La 11ème chambre correctionnelle, spécialisée dans les affaires financières, a fixé le procès de Dieudonné M'Bala M'Bala aux 26 et 27 mars et 1er, 2 et 3 avril 2019.

Le polémiste avait été renvoyé en correctionnelle fin novembre 2017 pour fraude fiscale en tant que gérant de fait de sa société des Productions de la Plume, blanchiment de fraude fiscale, ainsi que pour l'organisation frauduleuse de son insolvabilité.

Lui et sa compagne Noémie Montagne devront aussi répondre d'abus de biens sociaux au détriment des Productions de la Plume. Et la société sera elle-même jugée, pour fraude à la TVA.

Les investigations, déclenchées en 2013, avaient mis au jour les énormes sommes en liquide manipulées pendant cinq ans par le polémiste de 52 ans, qui se disait à l'époque ruiné et insolvable, selon une source proche de l'enquête.

Dieudonné conservait "depuis des années des recettes de ses spectacles en espèces non comptabilisées" sur les comptes de sa société "dans des proportions importantes", écrit le juge Renaud Van Ruymbeke dans son ordonnance de renvoi devant le tribunal correctionnel, selon cette source.

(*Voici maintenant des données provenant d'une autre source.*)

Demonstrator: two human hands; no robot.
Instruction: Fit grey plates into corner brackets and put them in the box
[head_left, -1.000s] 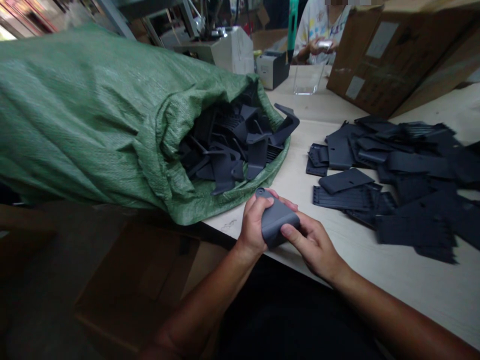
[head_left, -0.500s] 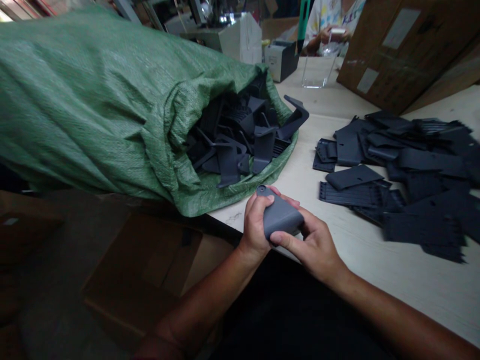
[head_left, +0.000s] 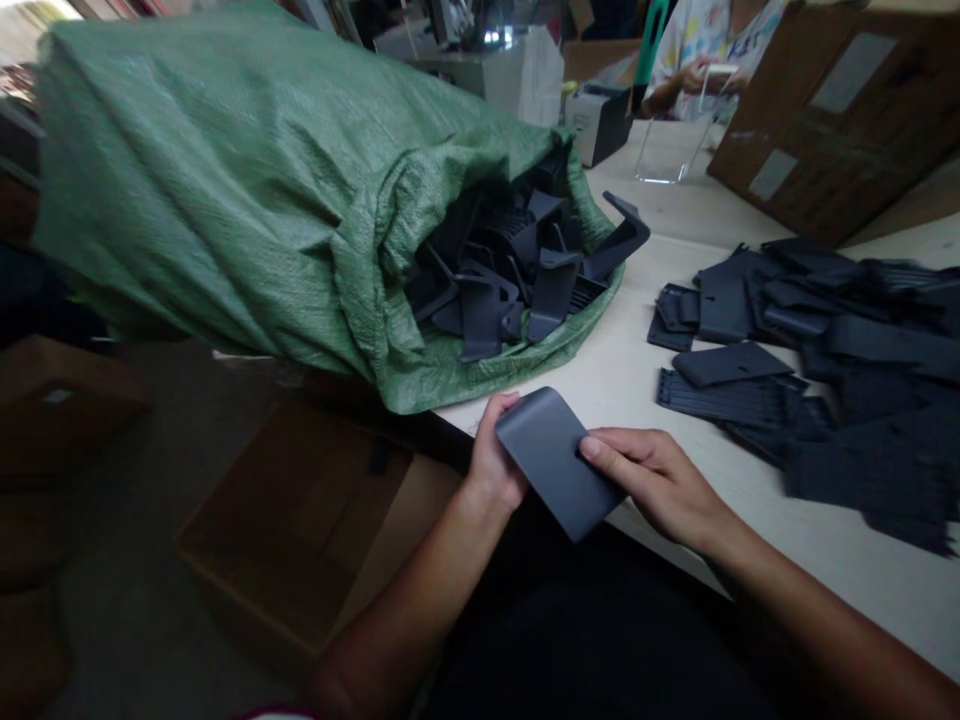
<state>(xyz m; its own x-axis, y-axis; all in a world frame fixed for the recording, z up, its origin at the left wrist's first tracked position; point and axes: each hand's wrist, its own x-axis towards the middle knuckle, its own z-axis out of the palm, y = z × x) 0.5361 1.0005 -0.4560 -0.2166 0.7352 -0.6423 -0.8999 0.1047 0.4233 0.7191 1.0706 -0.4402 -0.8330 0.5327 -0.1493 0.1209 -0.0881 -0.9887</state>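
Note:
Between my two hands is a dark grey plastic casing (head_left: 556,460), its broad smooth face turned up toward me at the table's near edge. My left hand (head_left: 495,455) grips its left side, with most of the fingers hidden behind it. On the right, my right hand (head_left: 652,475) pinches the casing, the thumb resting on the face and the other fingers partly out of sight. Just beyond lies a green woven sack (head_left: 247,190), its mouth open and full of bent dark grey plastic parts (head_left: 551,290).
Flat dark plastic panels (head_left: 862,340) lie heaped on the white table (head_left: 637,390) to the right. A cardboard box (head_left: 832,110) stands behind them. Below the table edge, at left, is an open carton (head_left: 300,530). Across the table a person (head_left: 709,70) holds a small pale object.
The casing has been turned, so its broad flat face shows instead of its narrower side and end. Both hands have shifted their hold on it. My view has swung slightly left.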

En janvier 2014, les enquêteurs avaient ainsi découvert plus de 650.000 euros en espèces dans les coffres-forts de la propriété d'Eure-et-Loir du couple, vendue par Dieudonné pour solder ses dettes, mais rachetée par sa société de production, officiellement gérée par sa compagne.

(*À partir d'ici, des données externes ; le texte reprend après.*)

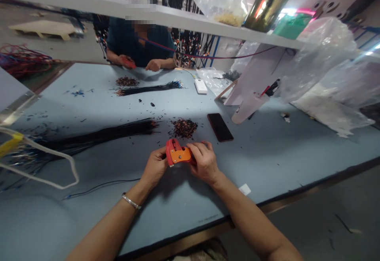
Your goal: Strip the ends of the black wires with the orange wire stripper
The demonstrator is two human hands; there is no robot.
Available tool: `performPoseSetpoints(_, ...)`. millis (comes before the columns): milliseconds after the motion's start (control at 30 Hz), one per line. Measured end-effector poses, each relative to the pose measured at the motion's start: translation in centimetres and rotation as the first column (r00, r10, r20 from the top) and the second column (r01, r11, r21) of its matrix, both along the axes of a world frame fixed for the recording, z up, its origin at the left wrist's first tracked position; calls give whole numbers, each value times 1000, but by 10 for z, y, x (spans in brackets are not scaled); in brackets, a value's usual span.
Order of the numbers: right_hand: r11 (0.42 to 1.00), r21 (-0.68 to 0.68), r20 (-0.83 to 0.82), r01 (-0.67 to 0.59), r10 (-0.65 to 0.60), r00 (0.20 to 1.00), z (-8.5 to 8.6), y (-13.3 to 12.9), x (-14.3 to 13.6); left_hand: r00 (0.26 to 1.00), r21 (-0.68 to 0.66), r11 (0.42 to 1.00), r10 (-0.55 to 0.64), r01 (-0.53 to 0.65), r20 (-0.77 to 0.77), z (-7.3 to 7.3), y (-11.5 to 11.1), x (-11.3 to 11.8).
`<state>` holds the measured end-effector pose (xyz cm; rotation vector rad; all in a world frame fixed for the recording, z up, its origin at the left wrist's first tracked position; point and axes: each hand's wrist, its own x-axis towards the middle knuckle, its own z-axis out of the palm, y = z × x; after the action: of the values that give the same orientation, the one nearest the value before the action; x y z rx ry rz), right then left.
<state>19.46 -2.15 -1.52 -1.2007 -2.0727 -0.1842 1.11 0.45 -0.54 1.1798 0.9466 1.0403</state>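
Observation:
My right hand is closed around the red and orange wire stripper, held just above the table near its front. At the tool's left side my left hand is closed, its fingertips against the jaw end. A single black wire runs from the left along the table and passes into my left hand; its tip is hidden at the tool. Just beyond the stripper lies a heap of short black and copper-coloured offcuts. A bundle of black wires stretches across the left side, bare ends toward the heap.
A phone lies right of the heap. Across the blue-grey table, a person sits with a red tool behind another wire bundle. A white hanger-like frame juts in at left. A shelf crosses overhead; plastic bags are at right.

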Motion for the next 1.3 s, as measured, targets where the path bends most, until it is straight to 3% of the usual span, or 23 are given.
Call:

Dieudonné avait justifié cette somme par la billetterie récente de sa tournée en France pour son spectacle "Le Mur", plébiscité par ses fans pendant que les autorités l'interdisaient en raison de sketches jugés antisémites.

Par ailleurs, entre 2009 et 2014, le polémiste, qui ne remplissait plus que de faibles déclarations de revenus, voire aucune pour l'année 2011, avait néanmoins réalisé d'importants transferts d'espèces à l'étranger - près de 670.000 euros au total.

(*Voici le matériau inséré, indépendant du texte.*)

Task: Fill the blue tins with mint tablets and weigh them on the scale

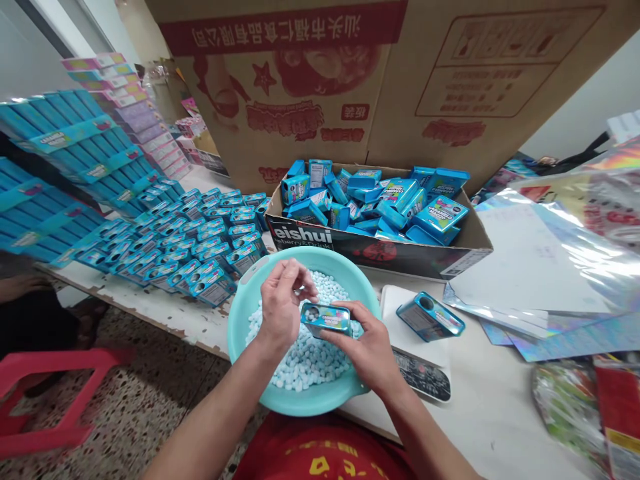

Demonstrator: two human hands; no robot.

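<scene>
One white table with a chipped front edge is running across the room, above a speckled stone-like floor. Behind the work area, a tall brown cardboard carton with red printing is standing upside down, judging by its lettering. Blue stacked packs are rising at the left, and a red plastic stool is sitting below them. A low, open, black-sided cardboard box is holding a jumbled heap of blue rectangular tins. Nearer, a round turquoise plastic basin is containing many small pale pellets and is projecting past the table edge. Beside it, a flat white device with a dark panel is supporting one upright blue tin. Over the basin, the right hand is gripping a small blue tin with a round opening. The left hand is hovering beside that opening, fingers curled; whether they are pinching anything cannot be determined.
</scene>
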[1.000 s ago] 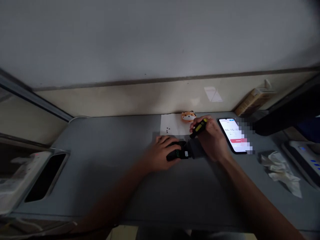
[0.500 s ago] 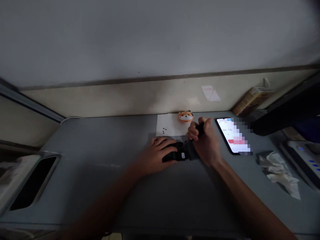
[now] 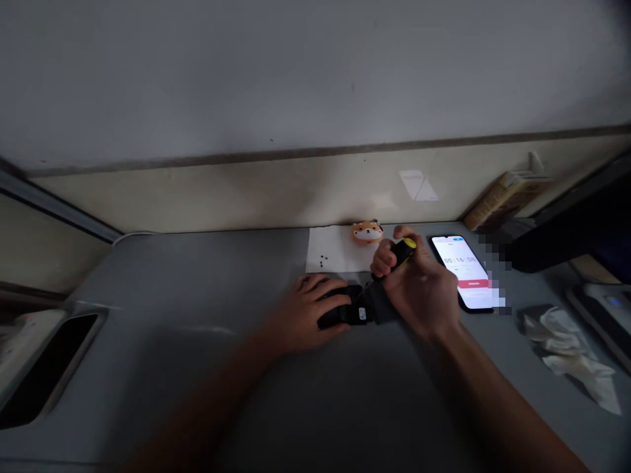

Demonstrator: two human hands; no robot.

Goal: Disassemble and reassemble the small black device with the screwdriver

Le juge avait conclu au "prélèvement de la majeure partie des recettes en espèces des Productions de la Plume".

La Ligue internationale contre le racisme et l'antisémitisme (Licra), partie civile, avait porté plainte faute d'obtenir les dommages et intérêts que lui devait le polémiste après plusieurs condamnations pour diffamation ou provocation à la haine raciale. La Direction générale des finances publiques s'est également constituée partie civile.